How Much Do You Know About Entomology?

Nov 4, 2016

“You have just moved into an apartment that has been vacant for weeks but whose prior owners had several cats and dogs. A very few days after you move in you are bitten by a huge number of cat fleas that seem to have appeared out of nowhere. What characteristic behavior of cat fleas biology is probably responsible for this?”

Do you know the answer?

That was one of the questions that the UC Davis Linnaean Games Team answered correctly at the championship finals during the 2016 Linnaean Games, hosted recently by the Entomological Society of America (ESA) in Orlando, Fla.

The UC Davis team of captain Ralph Washington and Brendon Boudinot,  third-year graduate students, and Emily Bick, a second-year graduate student, successfully defended their national title, defeating the University of Georgia (the national champion in 2012), by the score of 145 to 55. The UC Davis entomologists earlier outscored Ohio State University, North Carolina State University (champions in 2014), and Texas A&M in advancing to the finals.

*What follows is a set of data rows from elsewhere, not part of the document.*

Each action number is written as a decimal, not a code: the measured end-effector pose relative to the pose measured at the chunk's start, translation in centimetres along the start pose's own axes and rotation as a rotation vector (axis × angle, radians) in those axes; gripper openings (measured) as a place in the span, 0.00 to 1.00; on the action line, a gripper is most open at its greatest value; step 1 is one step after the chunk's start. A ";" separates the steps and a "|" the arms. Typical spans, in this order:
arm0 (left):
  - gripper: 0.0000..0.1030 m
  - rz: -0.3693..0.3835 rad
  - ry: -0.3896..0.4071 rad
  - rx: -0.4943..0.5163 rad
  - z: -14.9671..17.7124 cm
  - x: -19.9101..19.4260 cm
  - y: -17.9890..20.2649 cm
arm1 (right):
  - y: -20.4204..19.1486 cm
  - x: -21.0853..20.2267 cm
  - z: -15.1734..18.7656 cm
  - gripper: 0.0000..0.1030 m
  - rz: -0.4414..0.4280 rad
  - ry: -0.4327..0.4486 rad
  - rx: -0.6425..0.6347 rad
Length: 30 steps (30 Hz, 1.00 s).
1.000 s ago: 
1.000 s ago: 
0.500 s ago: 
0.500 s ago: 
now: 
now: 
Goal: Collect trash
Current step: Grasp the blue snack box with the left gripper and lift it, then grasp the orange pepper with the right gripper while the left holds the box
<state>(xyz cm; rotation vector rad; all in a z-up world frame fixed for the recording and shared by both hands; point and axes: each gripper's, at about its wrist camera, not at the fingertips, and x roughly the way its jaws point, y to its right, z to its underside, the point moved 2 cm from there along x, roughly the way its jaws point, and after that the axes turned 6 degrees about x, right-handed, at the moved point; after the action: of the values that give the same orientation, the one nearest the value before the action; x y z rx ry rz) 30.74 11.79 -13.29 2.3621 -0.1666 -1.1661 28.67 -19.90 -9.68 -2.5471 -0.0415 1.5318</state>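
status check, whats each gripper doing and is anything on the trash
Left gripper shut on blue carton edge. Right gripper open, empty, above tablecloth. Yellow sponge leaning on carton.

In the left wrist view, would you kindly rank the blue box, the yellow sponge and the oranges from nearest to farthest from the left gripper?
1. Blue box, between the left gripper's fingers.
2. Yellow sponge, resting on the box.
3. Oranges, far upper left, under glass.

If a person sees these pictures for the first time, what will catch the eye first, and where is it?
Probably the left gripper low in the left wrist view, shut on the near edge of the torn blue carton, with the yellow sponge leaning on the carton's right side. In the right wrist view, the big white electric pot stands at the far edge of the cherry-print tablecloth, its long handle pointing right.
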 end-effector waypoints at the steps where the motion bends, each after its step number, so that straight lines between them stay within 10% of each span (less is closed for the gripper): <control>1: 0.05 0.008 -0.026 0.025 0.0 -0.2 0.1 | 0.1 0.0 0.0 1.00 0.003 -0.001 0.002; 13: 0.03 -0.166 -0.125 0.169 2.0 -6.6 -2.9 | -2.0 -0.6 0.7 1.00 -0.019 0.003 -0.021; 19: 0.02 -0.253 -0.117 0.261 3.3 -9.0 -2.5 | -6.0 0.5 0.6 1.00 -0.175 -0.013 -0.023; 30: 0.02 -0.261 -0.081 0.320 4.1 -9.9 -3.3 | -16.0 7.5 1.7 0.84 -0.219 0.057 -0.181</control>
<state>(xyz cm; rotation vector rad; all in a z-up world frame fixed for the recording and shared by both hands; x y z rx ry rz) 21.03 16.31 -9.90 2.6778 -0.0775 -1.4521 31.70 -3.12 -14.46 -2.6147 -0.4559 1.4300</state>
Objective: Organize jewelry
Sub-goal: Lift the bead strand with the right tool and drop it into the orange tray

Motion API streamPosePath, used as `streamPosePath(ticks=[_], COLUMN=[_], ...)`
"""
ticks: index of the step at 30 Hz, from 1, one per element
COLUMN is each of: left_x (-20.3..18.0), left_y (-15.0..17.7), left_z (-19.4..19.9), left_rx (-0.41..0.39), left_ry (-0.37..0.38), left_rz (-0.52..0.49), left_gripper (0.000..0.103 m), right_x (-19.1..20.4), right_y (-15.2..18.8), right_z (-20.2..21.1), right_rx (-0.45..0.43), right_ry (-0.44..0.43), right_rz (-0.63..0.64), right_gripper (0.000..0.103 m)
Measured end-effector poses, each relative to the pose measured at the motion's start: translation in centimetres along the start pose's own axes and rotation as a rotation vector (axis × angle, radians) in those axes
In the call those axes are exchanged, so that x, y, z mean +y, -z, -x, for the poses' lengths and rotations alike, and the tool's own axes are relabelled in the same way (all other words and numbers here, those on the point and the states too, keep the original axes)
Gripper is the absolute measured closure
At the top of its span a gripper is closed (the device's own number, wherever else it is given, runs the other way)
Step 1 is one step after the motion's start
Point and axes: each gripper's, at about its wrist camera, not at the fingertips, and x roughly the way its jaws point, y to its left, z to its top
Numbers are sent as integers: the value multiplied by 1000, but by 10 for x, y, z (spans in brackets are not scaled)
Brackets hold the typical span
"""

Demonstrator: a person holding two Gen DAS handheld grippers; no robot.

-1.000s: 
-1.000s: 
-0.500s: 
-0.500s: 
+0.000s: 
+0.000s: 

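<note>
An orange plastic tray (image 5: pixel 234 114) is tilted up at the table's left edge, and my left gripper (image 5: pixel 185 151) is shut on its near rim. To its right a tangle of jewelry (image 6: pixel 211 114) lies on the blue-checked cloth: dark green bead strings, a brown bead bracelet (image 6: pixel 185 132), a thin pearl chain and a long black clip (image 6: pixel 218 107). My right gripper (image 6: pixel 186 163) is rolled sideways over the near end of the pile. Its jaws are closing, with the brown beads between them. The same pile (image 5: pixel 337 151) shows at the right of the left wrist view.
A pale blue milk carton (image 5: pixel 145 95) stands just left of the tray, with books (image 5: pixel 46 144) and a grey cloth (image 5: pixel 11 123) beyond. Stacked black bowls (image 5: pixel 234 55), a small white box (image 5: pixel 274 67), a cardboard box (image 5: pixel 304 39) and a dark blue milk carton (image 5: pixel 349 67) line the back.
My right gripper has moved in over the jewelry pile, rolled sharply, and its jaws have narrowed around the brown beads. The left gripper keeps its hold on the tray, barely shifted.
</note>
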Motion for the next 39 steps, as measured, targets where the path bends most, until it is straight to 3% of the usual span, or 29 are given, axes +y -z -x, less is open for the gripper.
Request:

Congratulations, UC Davis! And well done, all other teams!

The ESA Linnaean Games are a lively question-and-answer, college bowl-style competition on entomological facts played between university-sponsored student teams. The teams score points by correctly answering random questions. The winning team receives a trophy cup for the department, and each individual, a plaque. 

About the trio: Washington is studying for his doctorate with major professors Steve Nadler and Brian Johnson, who respectively specialize in systematics and evolutionary biology of nematodes and the evolution, behavior, genetics, and health of honey bees; Boudinot with major professor Phil Ward, systematics and evolutionary biology of ants; and Bick, with major professor Christian Nansen. Bick is working on ecosystem models to optimize pest management  in two systems:  invasive aquatic weed species water hyacinth and its biological control agent, Neochetina bruchi; and working to control Lygus bugs using alfalfa as a trap crop in strawberries. UC Davis Extension entomologist Larry Godfrey serves as the team's advisor.

So, what's the answer to the question about pets in the apartment?

 “Cat flea pupae eclose in response to the presence of a host.” 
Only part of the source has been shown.